Setting up an Object Storage bucket as Data Version Control (DVC) storage

Background
- Why Data Version Control
- Nebius AI and DVC
Steps
Costs
Prepare the environment
Create an Object Storage bucket
Create a DVC project
Add the bucket as a DVC remote
How to use DVC with Object Storage
- Start tracking a file and upload it
- Change the file and roll it back
How to remove the resources you created

In this tutorial, you will learn how to set up version control for files used in machine learning tasks, like datasets and models, and store them efficiently. The setup uses Data Version Control (DVC) together with Object Storage, a Nebius AI service.

Background

This section provides useful background information. To get started with the tutorial straight away, go to Steps.

Why Data Version Control

In machine learning tasks, each change to code or data affects future models. To be able to reproduce experiments, it makes sense to control versions of datasets and models as well as code, and preferably all in one place. But Git and similar version control systems for code struggle with large data files.

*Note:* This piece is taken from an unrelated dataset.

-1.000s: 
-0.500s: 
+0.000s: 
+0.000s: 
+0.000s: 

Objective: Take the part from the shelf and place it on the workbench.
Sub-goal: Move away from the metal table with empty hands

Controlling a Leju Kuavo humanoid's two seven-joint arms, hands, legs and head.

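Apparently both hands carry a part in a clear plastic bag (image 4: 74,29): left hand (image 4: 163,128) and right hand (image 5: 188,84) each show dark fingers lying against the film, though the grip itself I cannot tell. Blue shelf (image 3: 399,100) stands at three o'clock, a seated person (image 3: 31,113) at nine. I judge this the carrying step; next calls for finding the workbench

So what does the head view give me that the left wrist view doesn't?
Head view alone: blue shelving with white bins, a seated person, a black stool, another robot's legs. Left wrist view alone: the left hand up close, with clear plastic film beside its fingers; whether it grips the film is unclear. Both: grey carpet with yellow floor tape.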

You would think the solution would be something like Git for data – and Data Version Control (DVC) is exactly that. It is a free, open-source ML-oriented tool that manages your data and structures its versions, together with code, like that:

Version timeline during experiments

We will focus on data versioning in this tutorial, but DVC offers much more to data science and machine learning teams. You can use it to automate ML pipelines, run and manage experiments, and evaluate them using metrics and plots. Learn more about DVC use cases and features in its documentation.

Nebius AI and DVC

One of DVC's main features is that it does not store the data itself under Git. Instead, you specify a storage location in DVC settings: a DVC remote. It is like a Git remote, but for data in a shared storage. You and your teammates can use it to share the data with each other and reproduce previous experiments with their original data.

DVC supports remotes in various storage systems, like Amazon S3 and other compatible object storage services. In this tutorial, we will use Object Storage offered by Nebius AI: it is a fast and cost-efficient storage service, fully compatible with Amazon S3.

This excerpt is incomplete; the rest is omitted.